The House Next Door Page 5
His brother. The whispers we’d heard in the closet. I’d forgotten all about him. “Does Jack, um, want to come out now?”
Danny looked over his shoulder and into the darkness of the closet. He turned back to face us and shook his head.
“How did you …” Sophie started to ask before trailing off. She swallowed, then started again. “What happened next?”

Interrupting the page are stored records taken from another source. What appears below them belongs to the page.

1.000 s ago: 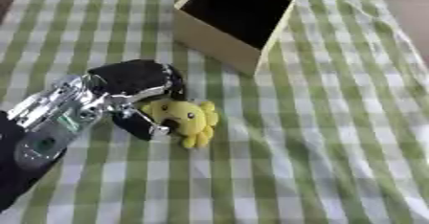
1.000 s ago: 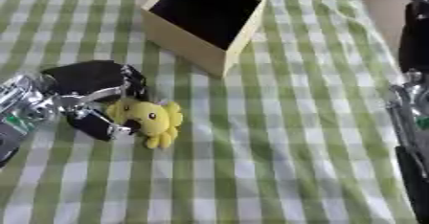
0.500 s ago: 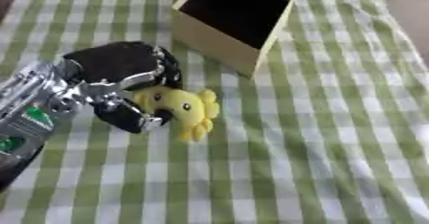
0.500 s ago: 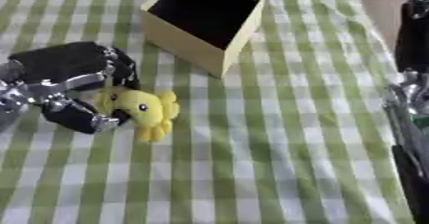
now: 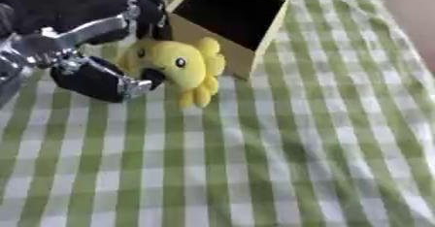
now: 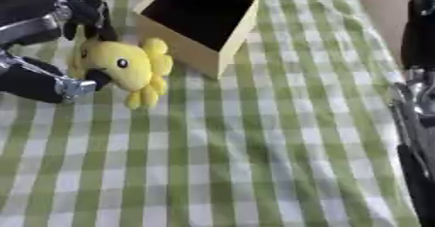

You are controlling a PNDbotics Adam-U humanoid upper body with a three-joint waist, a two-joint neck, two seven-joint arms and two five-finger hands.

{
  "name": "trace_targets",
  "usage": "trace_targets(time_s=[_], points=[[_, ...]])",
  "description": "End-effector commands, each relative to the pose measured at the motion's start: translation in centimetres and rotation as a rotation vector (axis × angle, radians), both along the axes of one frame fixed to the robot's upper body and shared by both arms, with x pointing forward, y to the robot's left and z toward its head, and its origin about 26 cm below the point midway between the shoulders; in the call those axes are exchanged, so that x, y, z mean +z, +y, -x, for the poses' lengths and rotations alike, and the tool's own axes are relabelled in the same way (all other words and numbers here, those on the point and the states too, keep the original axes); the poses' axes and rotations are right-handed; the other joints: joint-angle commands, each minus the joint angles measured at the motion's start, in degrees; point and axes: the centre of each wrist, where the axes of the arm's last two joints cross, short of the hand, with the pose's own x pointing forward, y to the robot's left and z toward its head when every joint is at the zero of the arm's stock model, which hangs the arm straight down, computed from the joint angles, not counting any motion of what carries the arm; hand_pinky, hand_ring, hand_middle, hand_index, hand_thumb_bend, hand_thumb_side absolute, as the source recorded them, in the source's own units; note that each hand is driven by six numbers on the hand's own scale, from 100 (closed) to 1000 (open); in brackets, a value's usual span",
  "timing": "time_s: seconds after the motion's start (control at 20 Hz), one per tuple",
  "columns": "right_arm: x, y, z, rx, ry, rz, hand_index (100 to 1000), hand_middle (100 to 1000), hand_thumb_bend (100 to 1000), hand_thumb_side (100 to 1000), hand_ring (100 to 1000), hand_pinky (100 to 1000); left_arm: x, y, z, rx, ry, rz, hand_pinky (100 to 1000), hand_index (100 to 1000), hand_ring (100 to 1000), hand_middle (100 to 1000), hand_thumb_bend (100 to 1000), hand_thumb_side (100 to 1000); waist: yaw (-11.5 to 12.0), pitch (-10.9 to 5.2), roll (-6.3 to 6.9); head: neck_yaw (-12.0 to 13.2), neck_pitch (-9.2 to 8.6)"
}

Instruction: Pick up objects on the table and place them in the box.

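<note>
Tablecloth (image 5: 255, 172): green-and-white checks are spreading bare across the near half.
My right arm (image 6: 416, 124): it is showing at 3 o'clock in the right eye view; I cannot tell what its fingers are doing.
My left hand (image 5: 93, 75): I am pinching the toy at 10 o'clock, thumb under its face, fingers curled behind it.
Yellow plush toy (image 5: 178, 66): it is hanging in my grasp, lifted, just beside the box's near wall.
Box (image 5: 229, 22): the open wooden box is tilting at 12 o'clock, dark inside.
</note>
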Motion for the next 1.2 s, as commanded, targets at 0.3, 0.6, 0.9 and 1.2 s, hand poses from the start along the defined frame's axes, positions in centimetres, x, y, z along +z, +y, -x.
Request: trace_targets(time_s=[0.3, 0.6, 0.9, 1.2], points=[[1.4, 0.1, 0.4, 0.017, -0.048, 0.034, 794, 646, 100, 826, 686, 761, 3.4, 0.4, -2.2, 0.041, -0.131, 0.071, 438, 532, 540, 525, 100, 100, -1.24, -0.37, 0.66, 1.16, -1.78], [1.8, 0.4, 0.4, 0.036, -0.058, 0.039, 794, 645, 100, 828, 685, 760, 3.9, 0.4, -6.3, 0.095, -0.145, 0.137, 441, 530, 542, 529, 100, 100, -3.18, 0.54, 1.02, 2.78, -3.13], [2.3, 0.8, 0.4, 0.060, -0.071, 0.043, 793, 644, 100, 831, 684, 760, 4.4, 1.0, -9.2, 0.136, -0.172, 0.175, 447, 530, 545, 533, 100, 100, -5.50, 1.66, 1.86, 3.94, -4.93], [2.7, 1.3, 0.3, 0.083, -0.082, 0.040, 793, 644, 100, 828, 683, 760, 5.7, 1.4, -10.8, 0.191, -0.242, 0.218, 451, 532, 547, 534, 100, 100, -7.75, 2.46, 2.62, 5.47, -6.10]])
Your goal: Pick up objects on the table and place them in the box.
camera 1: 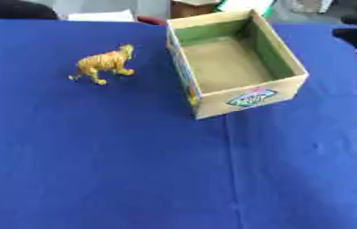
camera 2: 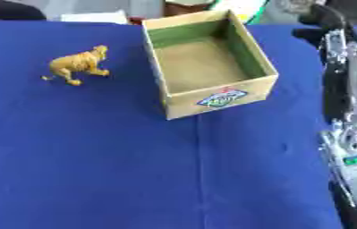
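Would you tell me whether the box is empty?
Empty: the box shows only its bare floor; the toy tiger stands outside, left of it.

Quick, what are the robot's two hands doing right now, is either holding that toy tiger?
Left hand: not in view.
Right hand: only its arm shows at the right edge; cannot be told.
The toy tiger stands untouched on the table.
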`<state>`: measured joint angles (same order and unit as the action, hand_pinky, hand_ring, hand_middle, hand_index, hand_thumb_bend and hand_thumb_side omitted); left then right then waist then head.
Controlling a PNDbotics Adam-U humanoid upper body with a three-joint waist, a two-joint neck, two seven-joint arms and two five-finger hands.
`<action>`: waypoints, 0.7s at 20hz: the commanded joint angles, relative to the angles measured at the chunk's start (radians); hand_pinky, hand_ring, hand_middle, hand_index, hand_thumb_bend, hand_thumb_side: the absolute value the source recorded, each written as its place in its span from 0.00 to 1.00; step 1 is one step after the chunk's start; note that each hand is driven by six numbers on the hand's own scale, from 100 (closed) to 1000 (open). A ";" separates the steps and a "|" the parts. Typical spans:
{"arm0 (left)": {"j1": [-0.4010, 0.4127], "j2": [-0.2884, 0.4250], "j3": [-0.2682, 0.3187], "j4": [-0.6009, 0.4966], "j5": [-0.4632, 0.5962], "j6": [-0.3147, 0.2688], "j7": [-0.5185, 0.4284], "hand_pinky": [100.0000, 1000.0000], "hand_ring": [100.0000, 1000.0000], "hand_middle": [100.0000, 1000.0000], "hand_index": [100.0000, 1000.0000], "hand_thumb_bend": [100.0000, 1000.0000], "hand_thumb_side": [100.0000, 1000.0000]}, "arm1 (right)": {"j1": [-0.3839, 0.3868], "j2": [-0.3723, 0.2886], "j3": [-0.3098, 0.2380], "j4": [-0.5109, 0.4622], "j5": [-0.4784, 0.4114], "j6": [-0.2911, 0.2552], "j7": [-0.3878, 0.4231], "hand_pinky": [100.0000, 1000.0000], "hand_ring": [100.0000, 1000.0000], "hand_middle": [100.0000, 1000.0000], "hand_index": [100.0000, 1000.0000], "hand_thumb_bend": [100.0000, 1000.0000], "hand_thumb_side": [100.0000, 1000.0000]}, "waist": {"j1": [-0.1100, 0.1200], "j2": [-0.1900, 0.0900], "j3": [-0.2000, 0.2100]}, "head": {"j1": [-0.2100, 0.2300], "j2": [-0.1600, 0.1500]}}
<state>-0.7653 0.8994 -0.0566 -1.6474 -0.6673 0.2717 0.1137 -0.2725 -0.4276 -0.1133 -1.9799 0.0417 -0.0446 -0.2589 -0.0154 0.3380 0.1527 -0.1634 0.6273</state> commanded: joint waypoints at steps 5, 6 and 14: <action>-0.075 0.034 -0.058 0.098 -0.141 -0.064 -0.227 0.57 0.72 0.82 0.98 0.67 1.00 | -0.012 -0.025 -0.001 -0.020 -0.004 -0.001 0.005 0.87 0.71 0.72 0.86 0.00 1.00 | 0.000 -0.023 -0.002 | -0.004 0.015; -0.085 0.027 -0.065 0.117 -0.156 -0.073 -0.271 0.57 0.72 0.82 0.98 0.68 1.00 | -0.012 -0.026 0.000 -0.020 -0.004 0.000 0.006 0.87 0.71 0.72 0.86 0.00 1.00 | -0.001 -0.022 -0.003 | -0.002 0.016; -0.122 -0.018 -0.089 0.192 -0.196 -0.110 -0.512 0.59 0.74 0.83 0.99 0.75 1.00 | -0.009 -0.026 0.000 -0.020 -0.004 -0.002 0.007 0.87 0.71 0.72 0.85 0.00 1.00 | -0.002 -0.017 -0.024 | 0.028 0.047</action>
<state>-0.8674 0.8608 -0.1506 -1.4551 -0.8556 0.1659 -0.3705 -0.2727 -0.4276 -0.1102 -1.9799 0.0414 -0.0450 -0.2535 -0.0212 0.3388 0.1280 -0.1422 0.6668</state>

Danny shook his head. It was as if the reality of the situation still hadn’t sunk in after twenty years. “Two policemen came to the door the next day, but my parents had no clue we’d snuck out so they promised we’d been in bed all night. And I insisted that I hadn’t ever gone near the horse. The police bought it, but Mr. Creighton was staring me down from his front porch. He knew. Somehow he knew.”

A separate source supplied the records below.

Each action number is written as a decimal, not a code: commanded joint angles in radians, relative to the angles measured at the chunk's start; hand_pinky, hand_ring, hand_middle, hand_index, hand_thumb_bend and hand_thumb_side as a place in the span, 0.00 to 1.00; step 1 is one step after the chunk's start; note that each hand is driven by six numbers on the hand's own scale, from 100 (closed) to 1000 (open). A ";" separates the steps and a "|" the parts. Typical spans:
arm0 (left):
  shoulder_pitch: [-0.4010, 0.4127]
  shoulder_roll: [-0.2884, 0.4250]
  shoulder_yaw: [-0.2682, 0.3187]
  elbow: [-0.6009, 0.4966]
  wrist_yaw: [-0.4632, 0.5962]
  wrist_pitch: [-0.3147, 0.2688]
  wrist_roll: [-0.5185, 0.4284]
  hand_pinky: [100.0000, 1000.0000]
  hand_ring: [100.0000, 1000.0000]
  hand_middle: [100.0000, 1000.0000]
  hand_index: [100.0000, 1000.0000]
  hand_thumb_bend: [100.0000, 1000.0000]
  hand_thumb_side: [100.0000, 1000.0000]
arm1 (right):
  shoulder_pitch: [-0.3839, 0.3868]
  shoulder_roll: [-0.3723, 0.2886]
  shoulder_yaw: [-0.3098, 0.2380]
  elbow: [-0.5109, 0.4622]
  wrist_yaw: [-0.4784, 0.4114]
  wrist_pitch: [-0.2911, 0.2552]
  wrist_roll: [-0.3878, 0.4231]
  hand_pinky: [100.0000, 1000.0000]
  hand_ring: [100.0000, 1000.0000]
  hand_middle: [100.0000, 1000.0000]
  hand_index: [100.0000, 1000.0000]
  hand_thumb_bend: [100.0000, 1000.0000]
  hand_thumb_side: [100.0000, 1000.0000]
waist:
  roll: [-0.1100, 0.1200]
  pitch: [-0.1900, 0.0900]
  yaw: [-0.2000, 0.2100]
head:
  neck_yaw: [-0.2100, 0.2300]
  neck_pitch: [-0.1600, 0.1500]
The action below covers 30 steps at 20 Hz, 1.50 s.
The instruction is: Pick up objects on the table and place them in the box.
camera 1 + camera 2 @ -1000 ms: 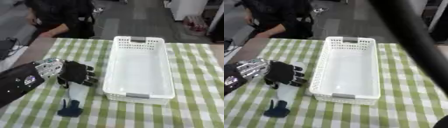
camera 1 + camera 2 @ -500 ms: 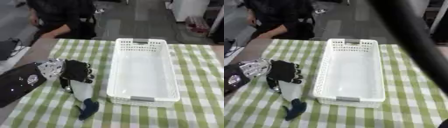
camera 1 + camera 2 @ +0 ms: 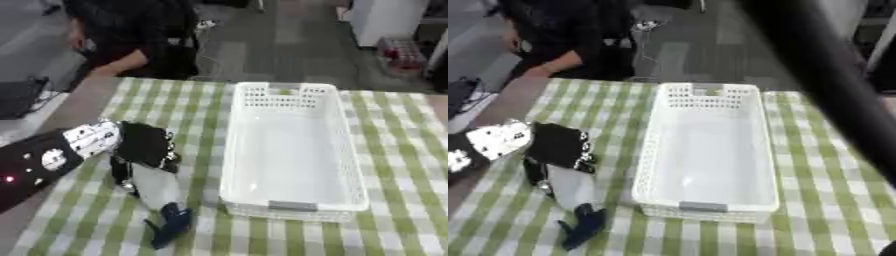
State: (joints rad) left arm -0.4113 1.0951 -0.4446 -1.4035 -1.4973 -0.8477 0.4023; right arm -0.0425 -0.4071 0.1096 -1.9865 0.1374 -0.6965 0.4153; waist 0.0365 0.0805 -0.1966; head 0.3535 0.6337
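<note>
A pale grey bottle-like object (image 3: 156,186) with a dark blue end (image 3: 171,226) lies slanted on the green checked cloth, blue end toward me. My left hand (image 3: 145,145), black, sits over its upper end with fingers curled round it. The white perforated basket (image 3: 231,165) stands lengthwise just to the right of the object, with nothing showing inside. My right arm (image 3: 824,85) crosses the right eye view as a dark blurred bar. A dark sliver at the lower right corner (image 3: 887,248) is all that shows where my right hand would be.
The green and white checked cloth (image 3: 402,150) covers the table. A person in dark clothes (image 3: 140,40) sits at the far left edge, not touching anything. A bare brown table edge (image 3: 83,100) runs along the left.
The whole picture has shifted slightly, so the camera moved. The object's blue end has swung right, toward the basket, with my left hand still on its upper end.
</note>
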 commanded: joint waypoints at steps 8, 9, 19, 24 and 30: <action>-0.057 0.077 0.105 -0.069 0.321 -0.059 -0.238 0.00 0.00 0.00 0.09 0.00 0.41 | 0.011 -0.032 -0.013 -0.014 0.004 -0.108 0.097 0.19 0.41 0.38 0.49 0.00 1.00 | 0.006 -0.030 0.010 | 0.007 0.004; -0.065 0.078 0.107 -0.077 0.343 -0.059 -0.257 0.00 0.00 0.00 0.09 0.00 0.41 | 0.011 -0.033 -0.013 -0.014 0.003 -0.108 0.097 0.19 0.41 0.38 0.49 0.00 1.00 | 0.006 -0.031 0.010 | 0.007 0.003; -0.200 0.020 0.106 -0.061 0.459 -0.053 -0.374 0.00 0.00 0.00 0.08 0.00 0.41 | -0.014 -0.051 -0.017 -0.014 -0.044 -0.108 0.116 0.19 0.42 0.38 0.49 0.00 1.00 | 0.016 -0.040 -0.012 | 0.030 0.004; -0.276 -0.024 0.094 -0.018 0.456 -0.058 -0.412 0.00 0.00 0.00 0.08 0.00 0.41 | -0.033 -0.057 -0.016 -0.014 -0.076 -0.106 0.147 0.20 0.42 0.38 0.49 0.00 1.00 | 0.020 -0.038 -0.024 | 0.031 0.000; -0.340 -0.065 0.090 0.027 0.434 -0.059 -0.424 0.00 0.00 0.00 0.08 0.00 0.41 | -0.061 -0.063 -0.012 -0.014 -0.118 -0.102 0.184 0.20 0.42 0.38 0.49 0.00 1.00 | 0.029 -0.030 -0.044 | 0.025 -0.017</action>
State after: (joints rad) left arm -0.7279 1.0140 -0.3647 -1.3803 -1.0546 -0.9064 -0.0187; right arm -0.0920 -0.4430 0.1033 -1.9865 0.0324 -0.6597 0.4522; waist 0.0673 0.0598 -0.2405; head 0.3712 0.6338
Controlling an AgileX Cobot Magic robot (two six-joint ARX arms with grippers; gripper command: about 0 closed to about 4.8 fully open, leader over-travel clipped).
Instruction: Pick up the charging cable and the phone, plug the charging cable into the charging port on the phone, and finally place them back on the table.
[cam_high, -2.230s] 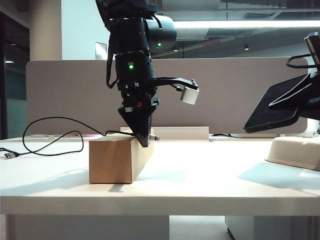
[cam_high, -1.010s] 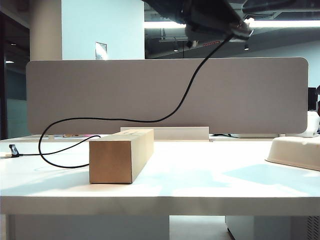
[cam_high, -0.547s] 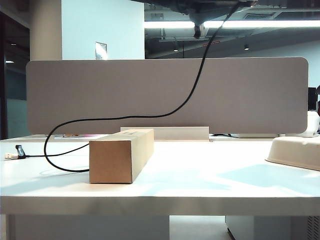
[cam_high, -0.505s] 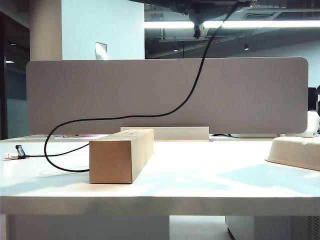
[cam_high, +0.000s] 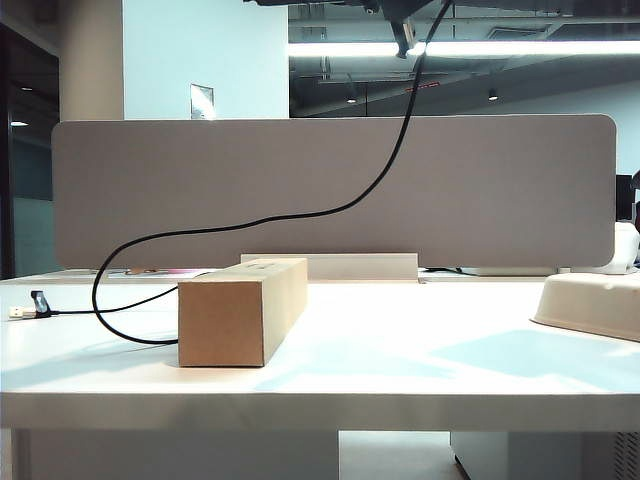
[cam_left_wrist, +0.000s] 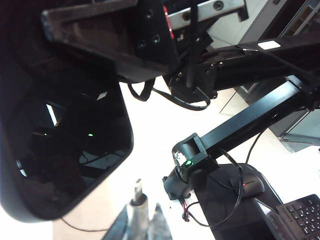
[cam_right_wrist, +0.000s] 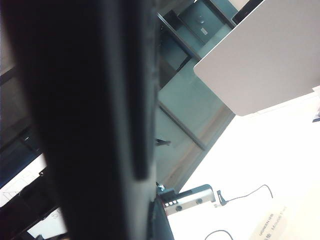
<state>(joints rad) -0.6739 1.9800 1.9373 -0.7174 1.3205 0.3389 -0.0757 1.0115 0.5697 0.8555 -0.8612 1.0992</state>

Danny sighed and shifted his weight with a loud series of cracks and pops. Even though his body looked better, it still sounded broken.
“That night, I woke up a little past three. I’d dreamt that Mr. Creighton had snuck into my house, walked down the hall and entered my room. When I opened my eyes I realized it wasn’t a dream. But it wasn’t Mr. Creighton in my doorway. It was Shade. The horse stared me down as if he enjoyed seeing how scared I was. And then Shade had his revenge.”
My imagination filled in the rest. The horse had trampled Danny in his bed, his hooves pounding his small body.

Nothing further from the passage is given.